Sticking a bank in-between works well on a number of fronts, and one is that the client doesn't owe you -- they owe the bank. It's not free, but saves a lot of hassle for international deals. Even domestic.
This will vary by contract size and type, but for us, it's a split down the middle of monthly check or wire on annual contracts. In our experience there is a line somewhere around $1000/month where credit cards aren't commonly used.
Not quite a SaaS company, but I'll chime in anyway. For SSD Nodes we've done "trials" for enterprises with an explicit expiration date where the service gets disabled if we don't receive their payment. This tightens our AR and incentivizes them to push the payment through their channels faster.

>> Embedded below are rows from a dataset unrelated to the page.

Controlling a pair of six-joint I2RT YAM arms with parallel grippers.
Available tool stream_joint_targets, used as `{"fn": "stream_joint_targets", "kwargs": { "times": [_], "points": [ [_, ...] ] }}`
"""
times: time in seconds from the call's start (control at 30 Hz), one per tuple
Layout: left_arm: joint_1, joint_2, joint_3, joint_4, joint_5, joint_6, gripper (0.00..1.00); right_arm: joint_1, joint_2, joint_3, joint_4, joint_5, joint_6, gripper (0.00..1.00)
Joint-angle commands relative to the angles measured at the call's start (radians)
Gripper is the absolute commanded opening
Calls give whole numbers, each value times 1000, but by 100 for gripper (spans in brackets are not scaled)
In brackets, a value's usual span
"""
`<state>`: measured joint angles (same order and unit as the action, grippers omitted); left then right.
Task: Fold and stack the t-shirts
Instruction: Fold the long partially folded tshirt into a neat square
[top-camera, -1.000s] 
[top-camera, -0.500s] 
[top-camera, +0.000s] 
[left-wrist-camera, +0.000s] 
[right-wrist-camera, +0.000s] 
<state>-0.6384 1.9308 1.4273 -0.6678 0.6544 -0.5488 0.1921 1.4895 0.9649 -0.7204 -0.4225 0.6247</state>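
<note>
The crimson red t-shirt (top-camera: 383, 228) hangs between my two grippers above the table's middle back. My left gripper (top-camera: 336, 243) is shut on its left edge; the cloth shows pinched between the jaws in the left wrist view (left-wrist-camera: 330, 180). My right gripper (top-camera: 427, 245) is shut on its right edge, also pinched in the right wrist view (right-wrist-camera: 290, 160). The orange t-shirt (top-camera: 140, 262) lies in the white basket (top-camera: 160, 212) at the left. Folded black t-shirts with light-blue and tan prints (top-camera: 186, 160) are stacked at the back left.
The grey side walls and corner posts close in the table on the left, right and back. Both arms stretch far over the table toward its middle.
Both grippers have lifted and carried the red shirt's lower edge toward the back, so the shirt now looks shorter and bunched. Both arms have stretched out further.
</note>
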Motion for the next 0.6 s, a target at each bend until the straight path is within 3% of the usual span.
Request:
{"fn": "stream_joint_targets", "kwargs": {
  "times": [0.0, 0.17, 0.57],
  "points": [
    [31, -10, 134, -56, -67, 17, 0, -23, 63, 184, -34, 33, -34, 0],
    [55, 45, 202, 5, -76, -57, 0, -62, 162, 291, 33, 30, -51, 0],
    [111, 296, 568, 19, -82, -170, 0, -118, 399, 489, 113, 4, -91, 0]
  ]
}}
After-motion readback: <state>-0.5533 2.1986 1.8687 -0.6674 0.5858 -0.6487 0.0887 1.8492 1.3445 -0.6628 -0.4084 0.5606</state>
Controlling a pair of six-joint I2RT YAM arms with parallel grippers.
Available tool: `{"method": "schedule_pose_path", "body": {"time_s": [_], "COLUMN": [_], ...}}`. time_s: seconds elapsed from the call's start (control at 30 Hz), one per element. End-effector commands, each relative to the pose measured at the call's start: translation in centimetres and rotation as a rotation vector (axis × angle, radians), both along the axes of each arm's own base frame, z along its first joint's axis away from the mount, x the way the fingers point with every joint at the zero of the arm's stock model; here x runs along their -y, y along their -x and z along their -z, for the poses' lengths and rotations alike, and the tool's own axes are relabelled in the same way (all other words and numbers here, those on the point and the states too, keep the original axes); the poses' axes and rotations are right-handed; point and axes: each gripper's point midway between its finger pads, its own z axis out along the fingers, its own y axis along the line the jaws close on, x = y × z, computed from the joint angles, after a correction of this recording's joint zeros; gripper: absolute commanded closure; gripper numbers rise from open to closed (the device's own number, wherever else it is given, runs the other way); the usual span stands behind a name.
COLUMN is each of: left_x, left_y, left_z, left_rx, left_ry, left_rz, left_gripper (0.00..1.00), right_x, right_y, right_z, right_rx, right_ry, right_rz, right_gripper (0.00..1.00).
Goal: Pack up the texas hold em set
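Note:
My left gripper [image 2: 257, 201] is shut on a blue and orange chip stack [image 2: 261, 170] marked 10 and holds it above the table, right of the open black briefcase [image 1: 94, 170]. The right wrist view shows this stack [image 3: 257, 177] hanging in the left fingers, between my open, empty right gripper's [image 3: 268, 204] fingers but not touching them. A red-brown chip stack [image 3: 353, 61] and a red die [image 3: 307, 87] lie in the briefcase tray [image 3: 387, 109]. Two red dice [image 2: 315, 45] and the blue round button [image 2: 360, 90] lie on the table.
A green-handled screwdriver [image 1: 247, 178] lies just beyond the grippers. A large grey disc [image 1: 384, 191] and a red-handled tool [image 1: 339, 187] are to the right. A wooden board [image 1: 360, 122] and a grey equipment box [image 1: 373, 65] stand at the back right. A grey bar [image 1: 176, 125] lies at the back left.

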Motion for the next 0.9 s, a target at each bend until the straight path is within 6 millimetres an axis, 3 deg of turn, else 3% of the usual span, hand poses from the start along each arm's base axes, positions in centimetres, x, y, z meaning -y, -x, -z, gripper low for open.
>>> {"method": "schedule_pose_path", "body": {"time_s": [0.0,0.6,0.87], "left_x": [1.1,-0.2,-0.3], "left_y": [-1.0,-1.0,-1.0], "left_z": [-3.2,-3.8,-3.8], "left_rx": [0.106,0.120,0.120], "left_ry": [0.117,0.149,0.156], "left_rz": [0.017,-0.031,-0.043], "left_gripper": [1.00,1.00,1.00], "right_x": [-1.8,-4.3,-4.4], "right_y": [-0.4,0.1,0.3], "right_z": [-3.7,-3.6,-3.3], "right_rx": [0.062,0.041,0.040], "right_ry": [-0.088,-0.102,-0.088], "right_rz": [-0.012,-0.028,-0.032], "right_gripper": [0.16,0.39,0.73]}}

Sometimes a dev from a large company will test us on a smaller package with a company credit card and expand from there after we push them through the sales funnel.
Most of our enterprise clients pay using either ACH or check, while the remaining typically use credit cards.
We try to get as much as possible up front, with a minimum of half of the first year up front. After that it's monthly or quarterly payments, depending on what we negotiate. So far all payments have been by check.
For context, we're early stage with a handful of initial customers, mostly small companies. Deal sizes in the five figures per year.
Always wire payments. My consulting clients are mostly based in Europe for their HQ's, so they don't believe in checks. They also are very timely, within 5-7 days of a NET30. Like clockwork.
Worked at a startup that served only fortune 1000 companies. Always late, late, late, late.....
Good side:
Repeat customers. Getting in the door is hard but once you're in it is easy to stay in if you're doing a decent job.
Bad side:
After 6 months of doing business with them you would finally get your first check. For a startup even with millions of dollars in the bank this sets your burn rate on FIRE.
In the USA, banks will only accept one or two checks for deposit to your personal account if you're using a fictional company name before demanding you create a business account.
You don't need to incorporate to create a business account, but you have to register your fictitious name locally. Costs about $40 at various places around town and they handle all the paperwork and announcement in a newspaper.
For taxes, you just keep all receipts and file a Schedule C. When depreciating equipment, you need to know the day it was bought.
Also, check if your city requires city taxes. Some do, some don't.
Don't rely on the internet for this sort of stuff beyond what you can find on the website of your chamber of commerce. Spend 2 hours with an accountant, they'll tell you all you need.
Microsoft's data centers have been used for mining for over a year and its been used by internal teams to compensate people outside the company (working with open source vendors) and its a very convenient way to bypass the age old fight for money in the budget.
The last one was 9 months late in paying. Enterprise life, yay.
Salient point to keep in mind: the people responsible for everything that happened in that workflow after my customer passed the quote to her purchasing department are a) not my customer, b) not even on the same campus as my customer, and c) just. don't. care. A six figure check is just another piece of paper to them, which they'll see several hundred of this week.